Come check me out! I'll also link this post from the Rat Merchandise sticky in the General Rat section, so you can find this post easily if you need to. 

Some of my most popular items include pocket hammocks, boggle bags, and tube cubes!


http://varicolored.net

Let me know what you think of my stuff, and my website. Is there anything in particular any of you would like me to try to make?


----------



## dingosm8 (Jan 10, 2008)

*Re: Varicolored Hammocks!*

I think your website is great. It's very easy to navigate. I just placed an order, and can't wait to see my rats enjoy their new beds/toys. I'll be sure to send you photos of them using your products.


----------



## beanieboo-rattles (Jan 3, 2008)

*Re: Varicolored Hammocks!*

Nooooooo it wont let me submit my order formm..it wont accept my postal code


----------



## Kima-chan (Jan 12, 2008)

*Re: Varicolored Hammocks!*

You have a wonderful website, plus you're very accommodating! I can't order anything right now (due to cash problems) but if I ever buy any pre-made hammocks, you know where I'll go


----------



## Bren (Dec 18, 2007)

*Re: Varicolored Hammocks!*

Wow! you're site looks great...I will definitely be making an order sometime in the next month...by the way, what exactly are those hooks called, because I've been looking all over for them, so I can hang up the hammocks I made and I've had no luck in finding some


----------



## Squeak (Sep 4, 2007)

*Re: Varicolored Hammocks!*

Your website is wonderful.
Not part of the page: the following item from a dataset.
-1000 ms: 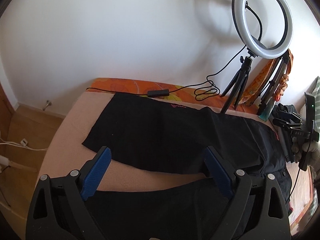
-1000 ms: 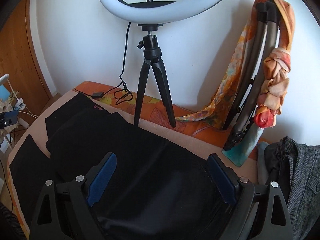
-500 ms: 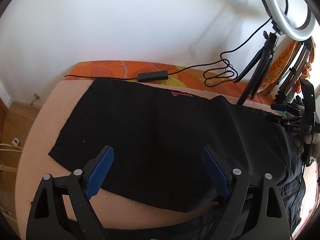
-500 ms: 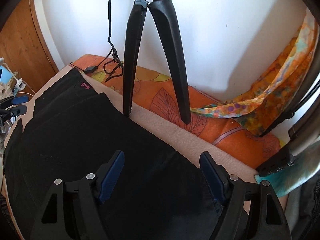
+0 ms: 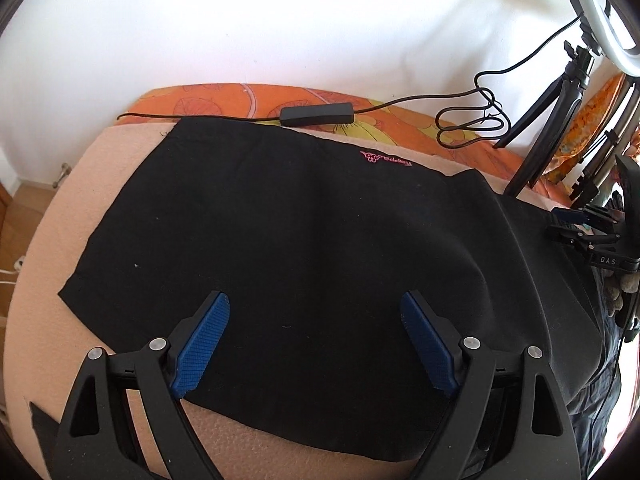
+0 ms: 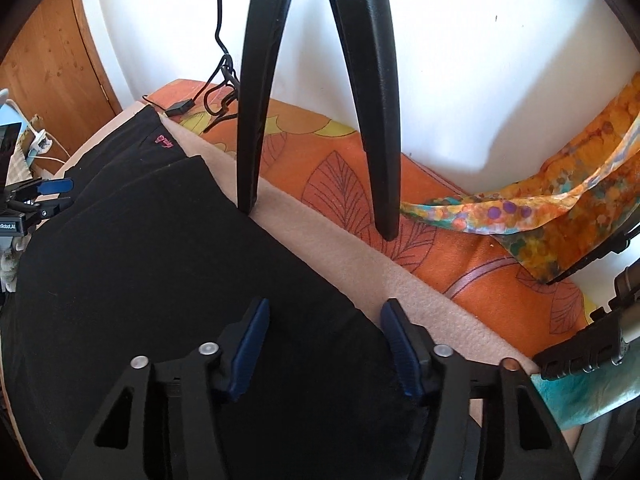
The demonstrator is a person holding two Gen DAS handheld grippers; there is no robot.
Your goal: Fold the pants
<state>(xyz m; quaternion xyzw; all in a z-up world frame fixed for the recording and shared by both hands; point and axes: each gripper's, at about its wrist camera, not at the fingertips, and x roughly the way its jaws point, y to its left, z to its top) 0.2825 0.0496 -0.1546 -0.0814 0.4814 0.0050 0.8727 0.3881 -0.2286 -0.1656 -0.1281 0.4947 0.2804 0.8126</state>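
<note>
The black pants (image 5: 304,216) lie spread on a peach blanket (image 5: 48,240), one leg reaching out to nine o'clock in the left wrist view, its hem just short of the blanket's edge. The left gripper (image 5: 316,340) hangs over that leg at six o'clock, its jaws wide apart, the cloth flat beneath and between the blue fingertips (image 5: 204,340) without being pinched. At twelve o'clock a black cable (image 5: 316,114) runs along the orange sheet (image 5: 224,94). In the right wrist view, the right gripper (image 6: 324,340) sits at six o'clock over the pants' far edge; its jaws have just been closing, half-narrowed, with dark fabric between the pads but not visibly clamped. A tripod (image 6: 256,80) stands at twelve o'clock, one foot touching the cloth's edge.
</note>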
Currently I am out of the US (visiting people), but when I move back, I'll definately order something!


----------



## crapola (Feb 12, 2007)

*Re: Varicolored Hammocks!*



Bren said:


> Wow! you're site looks great...I will definitely be making an order sometime in the next month...by the way, what exactly are those hooks called, because I've been looking all over for them, so I can hang up the hammocks I made and I've had no luck in finding some


i believe they might be shower curtain hooks... try the hardware store or maybe even joanns or michaels (i think you're in the states...)


----------



## beanieboo-rattles (Jan 3, 2008)

*Re: Varicolored Hammocks!*

Woop got my order in..i find it weird..i have 3 girls but all their fleece liners..are blue..and i ordered a blue hammock set...hmm....ahwell they can be gender confused , all the other animals i have are =)


----------



## Mayhem (Oct 30, 2007)

*Re: Varicolored Hammocks!*

Hey guys! Thank you SO much for the feedback!
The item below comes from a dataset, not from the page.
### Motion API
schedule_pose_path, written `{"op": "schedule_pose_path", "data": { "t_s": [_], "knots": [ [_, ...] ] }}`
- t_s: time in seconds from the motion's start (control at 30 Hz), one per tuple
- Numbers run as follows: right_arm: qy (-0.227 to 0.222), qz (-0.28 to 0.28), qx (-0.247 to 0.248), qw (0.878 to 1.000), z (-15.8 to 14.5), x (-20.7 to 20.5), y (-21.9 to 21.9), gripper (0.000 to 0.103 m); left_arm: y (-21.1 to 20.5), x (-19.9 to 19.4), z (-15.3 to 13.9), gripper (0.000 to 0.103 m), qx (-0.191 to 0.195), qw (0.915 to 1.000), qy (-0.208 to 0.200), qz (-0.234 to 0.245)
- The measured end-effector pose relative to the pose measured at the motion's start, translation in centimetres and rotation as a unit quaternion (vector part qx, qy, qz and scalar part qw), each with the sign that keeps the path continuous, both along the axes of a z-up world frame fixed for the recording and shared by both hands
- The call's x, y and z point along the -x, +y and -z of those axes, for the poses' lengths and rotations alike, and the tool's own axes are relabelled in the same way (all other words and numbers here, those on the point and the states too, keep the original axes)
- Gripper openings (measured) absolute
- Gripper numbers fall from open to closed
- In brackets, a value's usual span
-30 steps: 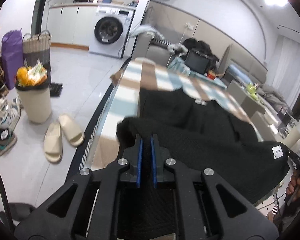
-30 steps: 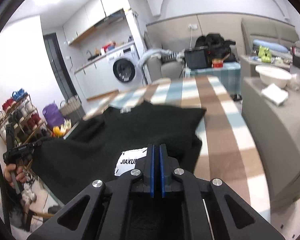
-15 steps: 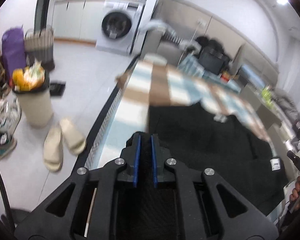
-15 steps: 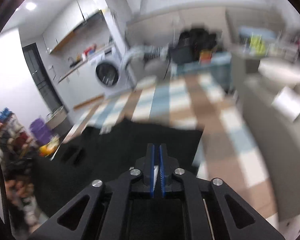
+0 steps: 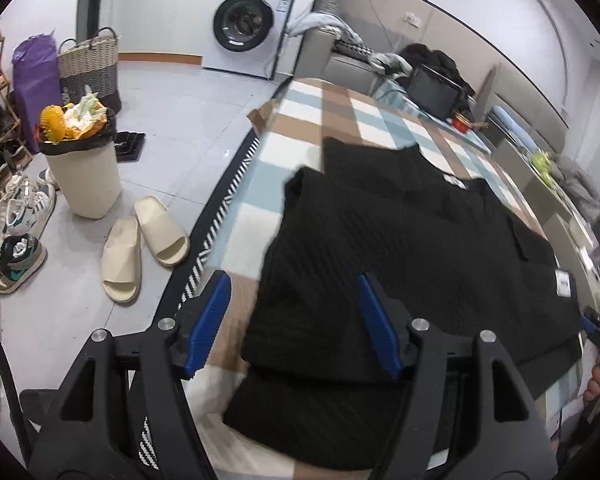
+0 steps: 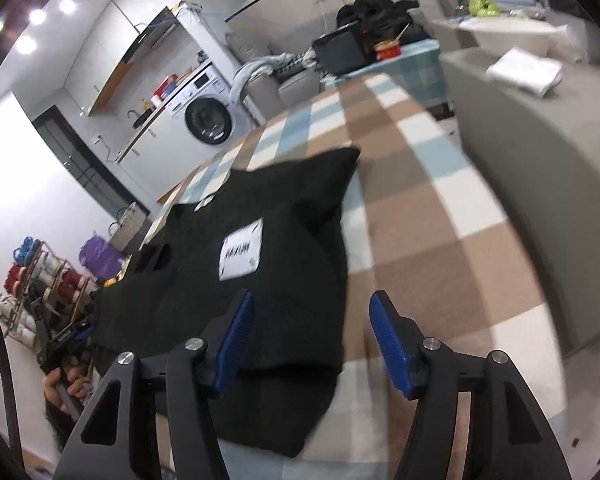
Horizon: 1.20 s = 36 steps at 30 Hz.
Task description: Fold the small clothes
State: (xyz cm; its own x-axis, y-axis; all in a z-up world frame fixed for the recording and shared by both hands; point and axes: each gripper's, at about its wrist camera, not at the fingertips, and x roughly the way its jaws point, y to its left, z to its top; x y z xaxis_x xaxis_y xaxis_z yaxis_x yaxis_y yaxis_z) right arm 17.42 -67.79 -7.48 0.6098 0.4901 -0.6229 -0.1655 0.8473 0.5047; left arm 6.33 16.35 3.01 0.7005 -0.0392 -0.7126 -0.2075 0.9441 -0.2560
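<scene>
I am working two handheld claws over a black knitted garment (image 5: 400, 240) that lies spread on a desk covered with a brown, blue and white checked cloth (image 5: 340, 120). The near hem has been turned over onto the body of the garment, so a doubled layer now lies across the front, with a white label (image 6: 242, 254) facing up near its right side.

The left claw (image 5: 294, 322) is opening. Its blue pads (image 5: 208, 320) stand apart above the left corner of the folded layer, with fabric below the gap but nothing pinched. The right claw (image 6: 310, 340) is opening too, its blue pads (image 6: 236, 336) spread over the right corner, and the fabric lies slack beneath them. Both have released the garment.

I judge that the first fold, bottom edge up over the body, is just being let go. The garment is still wide, with pointed upper corners (image 6: 342, 160) sticking out at the far end, so more folding remains.

The next move calls for lifting both claws clear without snagging the loose knit, then picking a new edge, probably one side, gripping it at two points and carrying it across evenly so the layers stay flat. The knit looks soft and may drag along.

Off the desk's left edge, on the floor, stand a bin (image 5: 82, 176) and pale slippers (image 5: 144, 246).
</scene>
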Motion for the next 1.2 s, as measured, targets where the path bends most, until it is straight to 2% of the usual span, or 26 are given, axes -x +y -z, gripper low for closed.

dingosm8, YES, I would love photos!

Bren, the hooks I use can be found in the curtain section of Walmart if you're in the states. They're actually shower hooks, but I'm not too sure why they're in the curtain section. ?_? I was really confused, but they're totally awesome.

BeanieBoo-Rattles, I'm glad you worked around the issue. I'll definitely be tweaking my order form shortly to accept non-US postal codes. 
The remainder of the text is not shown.